**Task to carry out**
The answer is to be an exact copy of the lines below running from the line with "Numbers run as" down to the line with "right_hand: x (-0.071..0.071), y", both ends included, and nothing more.

**Data**

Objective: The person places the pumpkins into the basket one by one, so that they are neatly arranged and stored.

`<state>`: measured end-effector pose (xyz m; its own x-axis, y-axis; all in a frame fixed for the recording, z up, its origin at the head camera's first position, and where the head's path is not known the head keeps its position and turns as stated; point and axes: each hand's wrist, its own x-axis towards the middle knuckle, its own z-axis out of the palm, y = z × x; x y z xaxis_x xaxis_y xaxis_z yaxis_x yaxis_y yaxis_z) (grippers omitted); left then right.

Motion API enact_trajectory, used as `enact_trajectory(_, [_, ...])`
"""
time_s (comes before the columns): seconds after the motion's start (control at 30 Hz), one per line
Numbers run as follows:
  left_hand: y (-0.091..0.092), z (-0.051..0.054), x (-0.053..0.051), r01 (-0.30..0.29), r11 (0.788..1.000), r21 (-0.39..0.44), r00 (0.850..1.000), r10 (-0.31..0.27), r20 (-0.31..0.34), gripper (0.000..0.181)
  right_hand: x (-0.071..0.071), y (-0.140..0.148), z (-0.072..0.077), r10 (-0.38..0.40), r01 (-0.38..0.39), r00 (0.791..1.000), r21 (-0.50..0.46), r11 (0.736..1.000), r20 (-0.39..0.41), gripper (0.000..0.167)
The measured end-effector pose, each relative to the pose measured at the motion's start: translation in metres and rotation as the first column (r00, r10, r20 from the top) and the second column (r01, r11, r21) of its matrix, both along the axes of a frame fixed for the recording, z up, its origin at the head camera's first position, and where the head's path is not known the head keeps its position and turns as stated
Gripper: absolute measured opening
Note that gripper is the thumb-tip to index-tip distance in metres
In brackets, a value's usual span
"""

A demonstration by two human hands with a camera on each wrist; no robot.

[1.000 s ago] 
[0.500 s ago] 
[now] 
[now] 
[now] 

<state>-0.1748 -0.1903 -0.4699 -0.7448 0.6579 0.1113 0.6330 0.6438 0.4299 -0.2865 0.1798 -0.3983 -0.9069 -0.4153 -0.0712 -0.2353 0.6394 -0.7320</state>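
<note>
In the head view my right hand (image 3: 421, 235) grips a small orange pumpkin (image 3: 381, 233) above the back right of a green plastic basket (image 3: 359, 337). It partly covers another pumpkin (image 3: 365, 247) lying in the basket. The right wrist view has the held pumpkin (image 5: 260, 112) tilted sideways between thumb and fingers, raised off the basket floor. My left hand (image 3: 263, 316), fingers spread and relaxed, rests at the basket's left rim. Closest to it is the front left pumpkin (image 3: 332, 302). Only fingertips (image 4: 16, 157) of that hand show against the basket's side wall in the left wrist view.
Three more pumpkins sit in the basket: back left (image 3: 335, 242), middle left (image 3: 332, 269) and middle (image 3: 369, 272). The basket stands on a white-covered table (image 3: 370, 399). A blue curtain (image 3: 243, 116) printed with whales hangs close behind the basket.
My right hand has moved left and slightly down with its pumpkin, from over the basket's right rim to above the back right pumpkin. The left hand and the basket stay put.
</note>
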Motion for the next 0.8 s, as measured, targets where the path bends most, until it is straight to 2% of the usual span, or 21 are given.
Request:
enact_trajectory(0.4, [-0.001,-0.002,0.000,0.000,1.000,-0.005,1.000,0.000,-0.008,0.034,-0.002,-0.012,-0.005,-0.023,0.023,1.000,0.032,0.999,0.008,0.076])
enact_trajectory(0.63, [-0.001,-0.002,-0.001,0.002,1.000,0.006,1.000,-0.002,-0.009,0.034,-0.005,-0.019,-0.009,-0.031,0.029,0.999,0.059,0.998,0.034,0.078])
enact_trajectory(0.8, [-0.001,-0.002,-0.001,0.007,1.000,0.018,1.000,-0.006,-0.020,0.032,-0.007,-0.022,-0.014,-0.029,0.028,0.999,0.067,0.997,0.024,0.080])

**Task output**
Numbers run as follows:
  left_hand: y (-0.091..0.092), z (-0.051..0.054), x (-0.053..0.051), r01 (-0.30..0.29), r11 (0.788..1.000), r21 (-0.39..0.44), r00 (0.850..1.000), r10 (-0.31..0.27), r20 (-0.31..0.34), gripper (0.000..0.181)
  right_hand: x (-0.071..0.071), y (-0.140..0.148), z (-0.072..0.077), r10 (-0.38..0.40), r01 (-0.38..0.39), r00 (0.791..1.000), r21 (-0.50..0.46), r11 (0.736..1.000), r20 (-0.39..0.41), gripper (0.000..0.167)

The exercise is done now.